— Your goal —
Below are entries. Reproduce exactly the lines between the line holding "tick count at" and the line holding "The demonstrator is", inclusive, and only those.

Source records
.....

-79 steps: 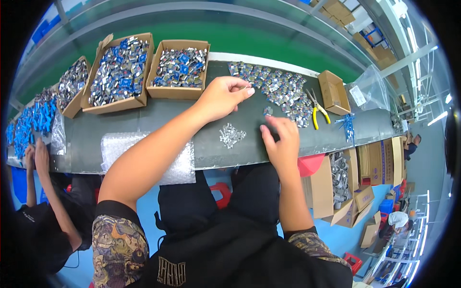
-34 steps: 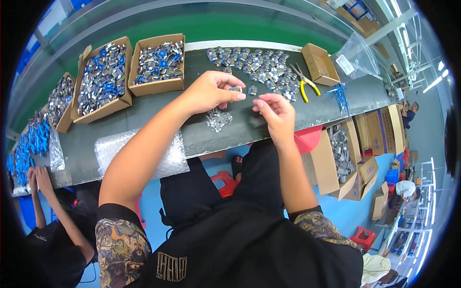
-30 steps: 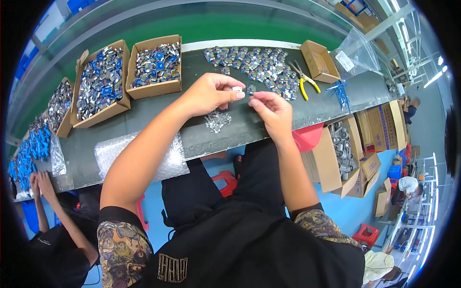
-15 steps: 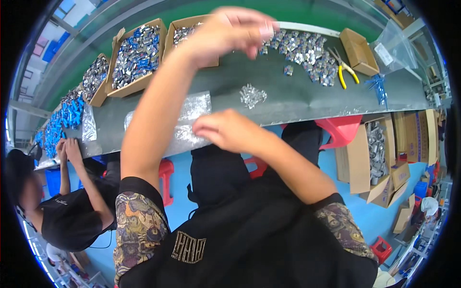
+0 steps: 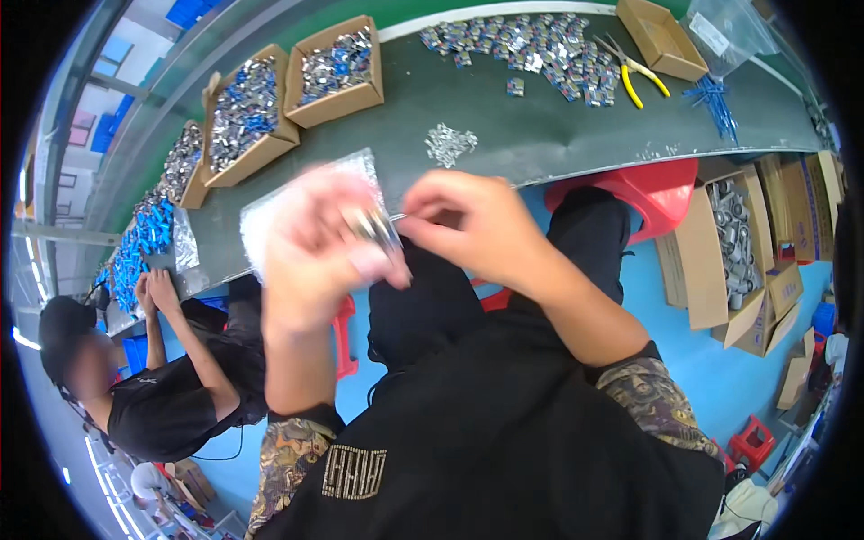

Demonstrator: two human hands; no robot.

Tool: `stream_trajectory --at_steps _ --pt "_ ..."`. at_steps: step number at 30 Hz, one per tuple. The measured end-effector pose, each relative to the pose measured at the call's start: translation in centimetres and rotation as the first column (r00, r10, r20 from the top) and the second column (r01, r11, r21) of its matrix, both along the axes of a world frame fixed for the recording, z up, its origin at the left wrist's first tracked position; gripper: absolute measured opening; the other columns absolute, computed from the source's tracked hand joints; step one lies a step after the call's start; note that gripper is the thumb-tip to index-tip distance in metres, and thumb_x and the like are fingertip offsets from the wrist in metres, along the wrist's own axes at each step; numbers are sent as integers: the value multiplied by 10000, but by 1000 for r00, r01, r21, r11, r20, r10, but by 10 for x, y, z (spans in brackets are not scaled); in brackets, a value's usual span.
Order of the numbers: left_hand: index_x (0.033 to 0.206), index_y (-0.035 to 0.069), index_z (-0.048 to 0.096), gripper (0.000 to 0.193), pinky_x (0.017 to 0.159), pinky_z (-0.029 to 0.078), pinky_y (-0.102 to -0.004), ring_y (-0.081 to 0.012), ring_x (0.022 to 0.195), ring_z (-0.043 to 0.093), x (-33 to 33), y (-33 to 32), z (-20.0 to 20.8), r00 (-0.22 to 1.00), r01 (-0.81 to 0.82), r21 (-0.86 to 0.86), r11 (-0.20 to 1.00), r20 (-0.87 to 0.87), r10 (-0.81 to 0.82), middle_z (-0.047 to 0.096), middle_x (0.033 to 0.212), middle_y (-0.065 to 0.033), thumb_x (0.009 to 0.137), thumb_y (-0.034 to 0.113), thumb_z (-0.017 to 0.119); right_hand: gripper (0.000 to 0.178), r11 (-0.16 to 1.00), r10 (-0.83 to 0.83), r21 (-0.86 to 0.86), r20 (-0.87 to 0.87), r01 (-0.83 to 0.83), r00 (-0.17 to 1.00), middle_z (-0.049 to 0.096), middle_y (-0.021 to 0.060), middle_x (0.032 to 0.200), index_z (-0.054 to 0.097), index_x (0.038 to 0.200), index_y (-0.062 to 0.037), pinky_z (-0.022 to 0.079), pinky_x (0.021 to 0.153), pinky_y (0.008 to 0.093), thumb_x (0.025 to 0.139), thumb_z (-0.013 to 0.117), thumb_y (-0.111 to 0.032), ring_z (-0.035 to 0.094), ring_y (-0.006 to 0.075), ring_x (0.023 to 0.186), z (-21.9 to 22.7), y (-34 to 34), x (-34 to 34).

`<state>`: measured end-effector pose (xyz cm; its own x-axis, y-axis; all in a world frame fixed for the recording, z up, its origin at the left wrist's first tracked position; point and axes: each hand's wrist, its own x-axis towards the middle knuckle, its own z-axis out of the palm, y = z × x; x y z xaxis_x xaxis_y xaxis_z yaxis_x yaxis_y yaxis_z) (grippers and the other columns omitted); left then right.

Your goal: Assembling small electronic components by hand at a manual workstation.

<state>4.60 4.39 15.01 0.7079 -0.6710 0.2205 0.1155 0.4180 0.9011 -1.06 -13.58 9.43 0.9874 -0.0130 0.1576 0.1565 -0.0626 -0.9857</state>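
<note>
My left hand (image 5: 315,238) was motion-blurred; both grips pinched a small metal part (image 5: 382,229), its axis unclear, my right hand (image 5: 472,225) opposite.

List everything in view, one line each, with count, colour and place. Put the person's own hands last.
Workbench: one, dark grey-green, across the top.
Cardboard boxes of metal parts: at least four, brown, far left of the bench.
Loose metal parts: one spread, silver and blue, far right of the bench.
Small pile of parts: one, silver, bench middle.
Pliers: one, yellow handles, right of the spread.
Empty box: one, brown, top right.
Stool: one, red, under the bench.
Co-worker: one, black shirt, lower left.
Left hand: blurred, pinching a small metal part.
Right hand: touching the same part.
</note>
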Motion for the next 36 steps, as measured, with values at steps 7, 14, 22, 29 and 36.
stream_trajectory --at_steps 7,14,22,29,36 --pt "1097 -18 612 205 665 588 -292 -168 713 686 -71 0 -92 819 -24 217 976 -555 144 681 868 -101 925 89 645 161 888 143 460 -243 -16 959 706 181 975 647 978 58 577 863 350 829 682 107 702 255 960 -33 -50 -77" --pt "1190 -54 575 300 833 568 -280 -177 905 699 -75 -27 -83 961 -17 228 974 -266 79 701 1031 -161 897 -47 639 132 818 188 575 -226 -25 956 706 185 986 647 1007 49 574 843 362 884 669 7 701 255 918 -51 -57 -88" --pt "1112 -68 643 276 867 558 -296 -208 985 691 -83 -30 -86 991 10 447 895 -121 49 698 1069 -177 840 -100 672 126 745 222 667 -238 -7 946 680 168 992 671 973 25 566 813 343 859 703 -19 679 224 889 -65 -63 -84" --pt "1107 -36 670 328 809 561 -290 -187 897 699 -79 -34 -69 975 -112 475 873 221 5 704 1027 -155 787 -71 731 118 785 244 618 -237 -48 941 678 168 987 674 974 52 552 810 312 860 688 23 670 211 892 -60 -64 -79" --pt "1093 -39 684 279 757 537 -278 -195 859 699 -79 -37 -66 933 -225 452 863 355 57 722 959 -146 816 -30 713 119 859 190 504 -163 -83 968 680 170 980 673 974 63 549 801 299 857 683 46 670 206 887 -52 -64 -75"
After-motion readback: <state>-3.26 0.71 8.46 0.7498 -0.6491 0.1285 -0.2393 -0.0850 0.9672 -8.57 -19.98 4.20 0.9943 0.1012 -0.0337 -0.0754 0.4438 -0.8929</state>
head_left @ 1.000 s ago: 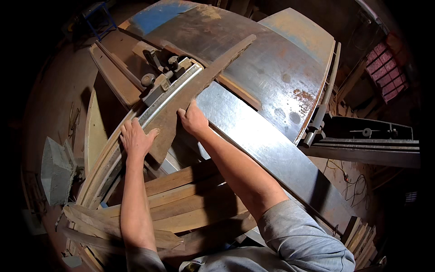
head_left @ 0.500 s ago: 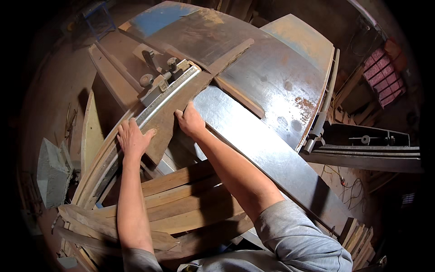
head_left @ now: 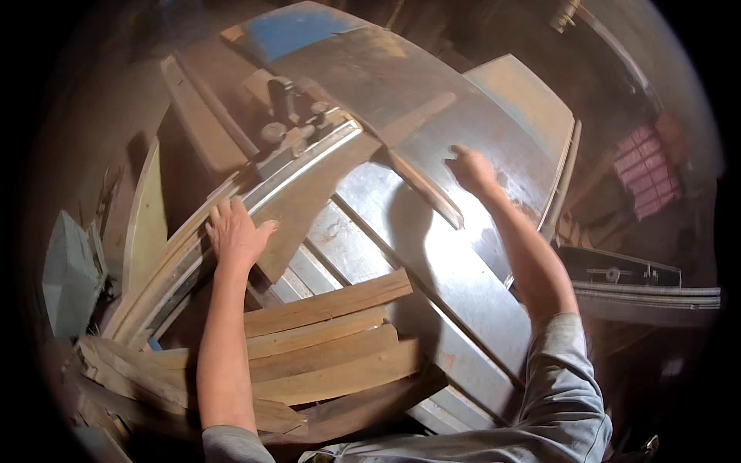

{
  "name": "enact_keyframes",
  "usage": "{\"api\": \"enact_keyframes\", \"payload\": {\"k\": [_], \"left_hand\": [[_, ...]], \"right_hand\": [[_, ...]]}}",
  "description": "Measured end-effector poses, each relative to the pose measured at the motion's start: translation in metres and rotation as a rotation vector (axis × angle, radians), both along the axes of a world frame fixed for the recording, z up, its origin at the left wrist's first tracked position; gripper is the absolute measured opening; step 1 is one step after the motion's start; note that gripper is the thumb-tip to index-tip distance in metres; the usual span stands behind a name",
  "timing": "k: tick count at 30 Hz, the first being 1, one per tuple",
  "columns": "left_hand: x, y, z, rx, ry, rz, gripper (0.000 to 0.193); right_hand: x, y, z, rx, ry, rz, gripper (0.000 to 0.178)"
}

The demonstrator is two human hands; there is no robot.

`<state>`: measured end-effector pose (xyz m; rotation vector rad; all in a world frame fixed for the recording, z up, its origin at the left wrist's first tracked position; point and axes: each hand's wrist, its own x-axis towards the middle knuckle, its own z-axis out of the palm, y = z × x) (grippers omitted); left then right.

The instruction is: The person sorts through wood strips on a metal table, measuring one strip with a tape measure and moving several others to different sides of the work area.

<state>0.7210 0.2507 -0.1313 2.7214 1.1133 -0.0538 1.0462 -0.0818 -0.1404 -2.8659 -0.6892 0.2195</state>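
A brown wooden board point(head_left: 302, 202) lies slantwise along a metal-edged fence point(head_left: 312, 150) on a large saw table. My left hand point(head_left: 236, 231) rests at its near left end, fingers spread over the fence edge and thumb toward the board. My right hand point(head_left: 472, 171) is over the grey metal tabletop point(head_left: 502, 158), off to the right of the board. Its fingers are slightly blurred and half bent, with tips apart and nothing visible in them. Between the hands, a narrow wooden strip point(head_left: 428, 189) lies on the metal.
Several curved wood pieces point(head_left: 332, 339) are stacked close in front of me. A clamp with knobs point(head_left: 289, 135) sits on the fence. Another wooden strip point(head_left: 421, 116) lies farther up the table. A metal arm point(head_left: 641, 293) juts out at right, and a grey block point(head_left: 71, 274) stands at left.
My right hand has let go of the board's right edge and moved right over the metal tabletop. My left hand keeps its place on the fence. The view has shifted slightly.
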Motion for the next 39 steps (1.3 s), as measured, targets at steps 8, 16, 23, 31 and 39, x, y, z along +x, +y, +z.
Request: {"api": "enact_keyframes", "payload": {"k": [8,16,23,31,39], "left_hand": [[-0.015,0.011,-0.012,0.007,-0.111,-0.022,0.077],[-0.015,0.008,-0.010,-0.059,-0.097,-0.020,0.080],[-0.023,0.010,-0.014,-0.025,-0.105,-0.022,0.087],[-0.053,-0.043,-0.023,-0.047,-0.126,-0.107,0.096],[-0.041,-0.062,-0.079,0.239,0.040,-0.077,0.062]], "right_hand": [[0.056,0.063,-0.031,-0.239,-0.309,0.411,0.075],[0.082,0.099,-0.053,-0.329,-0.318,0.505,0.056],[0.033,0.005,-0.033,-0.260,-0.295,0.603,0.036],[-0.112,-0.131,-0.008,-0.182,-0.130,0.651,0.045],[-0.176,-0.133,-0.035,0.369,0.246,-0.124,0.062]]}}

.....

— Response box —
  "timing": "k: tick count at 30 Hz, the first being 1, one per tuple",
  "columns": "left_hand: x, y, z, rx, ry, rz, gripper (0.000 to 0.193); right_hand: x, y, z, rx, ry, rz, gripper (0.000 to 0.178)"
}

The demonstrator is two human hands; there is no robot.

The work for this exercise is now done.